**WHAT IS BEING ASKED:**
Output exactly the first line of the listing and each line after it, through the line that contains "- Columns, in"; add nothing else.
Start of Block
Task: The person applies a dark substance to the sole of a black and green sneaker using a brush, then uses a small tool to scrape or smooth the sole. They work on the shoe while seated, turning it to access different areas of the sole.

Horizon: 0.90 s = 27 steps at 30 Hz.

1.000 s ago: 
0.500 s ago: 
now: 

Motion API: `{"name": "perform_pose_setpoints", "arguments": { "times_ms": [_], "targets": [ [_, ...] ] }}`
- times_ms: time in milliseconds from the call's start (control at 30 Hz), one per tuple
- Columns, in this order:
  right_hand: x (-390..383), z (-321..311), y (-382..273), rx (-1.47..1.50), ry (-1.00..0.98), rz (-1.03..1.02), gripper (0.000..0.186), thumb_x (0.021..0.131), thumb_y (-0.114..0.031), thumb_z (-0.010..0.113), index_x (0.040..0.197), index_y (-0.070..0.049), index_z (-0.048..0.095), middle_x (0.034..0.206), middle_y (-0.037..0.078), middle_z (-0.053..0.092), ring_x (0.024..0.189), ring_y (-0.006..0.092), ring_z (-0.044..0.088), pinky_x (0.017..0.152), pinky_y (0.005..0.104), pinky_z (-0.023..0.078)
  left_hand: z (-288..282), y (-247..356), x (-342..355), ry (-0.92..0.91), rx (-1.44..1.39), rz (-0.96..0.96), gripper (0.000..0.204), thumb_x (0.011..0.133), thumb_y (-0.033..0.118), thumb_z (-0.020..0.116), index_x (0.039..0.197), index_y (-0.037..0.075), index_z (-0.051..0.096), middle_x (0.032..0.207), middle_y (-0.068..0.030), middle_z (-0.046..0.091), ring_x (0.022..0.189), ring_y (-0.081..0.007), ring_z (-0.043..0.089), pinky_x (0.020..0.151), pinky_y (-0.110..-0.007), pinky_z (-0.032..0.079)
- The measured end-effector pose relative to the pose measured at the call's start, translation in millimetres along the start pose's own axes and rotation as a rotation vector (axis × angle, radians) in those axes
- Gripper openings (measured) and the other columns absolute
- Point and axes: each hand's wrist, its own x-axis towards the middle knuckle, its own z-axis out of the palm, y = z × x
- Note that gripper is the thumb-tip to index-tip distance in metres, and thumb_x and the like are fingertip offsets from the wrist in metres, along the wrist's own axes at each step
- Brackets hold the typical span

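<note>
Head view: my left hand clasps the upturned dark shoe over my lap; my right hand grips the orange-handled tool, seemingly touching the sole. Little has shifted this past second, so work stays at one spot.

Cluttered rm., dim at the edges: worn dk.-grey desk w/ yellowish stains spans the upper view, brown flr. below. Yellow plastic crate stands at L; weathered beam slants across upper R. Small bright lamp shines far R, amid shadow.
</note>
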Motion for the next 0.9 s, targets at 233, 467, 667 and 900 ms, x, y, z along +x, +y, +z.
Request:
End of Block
**SOLUTION:**
Task: The person applies a dark substance to the sole of a black and green sneaker using a brush, then uses a small tool to scrape or smooth the sole. They work on the shoe while seated, turning it to access different areas of the sole.

Horizon: 0.90 s = 27 steps at 30 Hz.

1.000 s ago: 
0.500 s ago: 
now: 

Motion API: `{"name": "perform_pose_setpoints", "arguments": { "times_ms": [_], "targets": [ [_, ...] ] }}`
- times_ms: time in milliseconds from the call's start (control at 30 Hz), one per tuple
- Columns, in this order:

Nothing else is required to finish the exercise.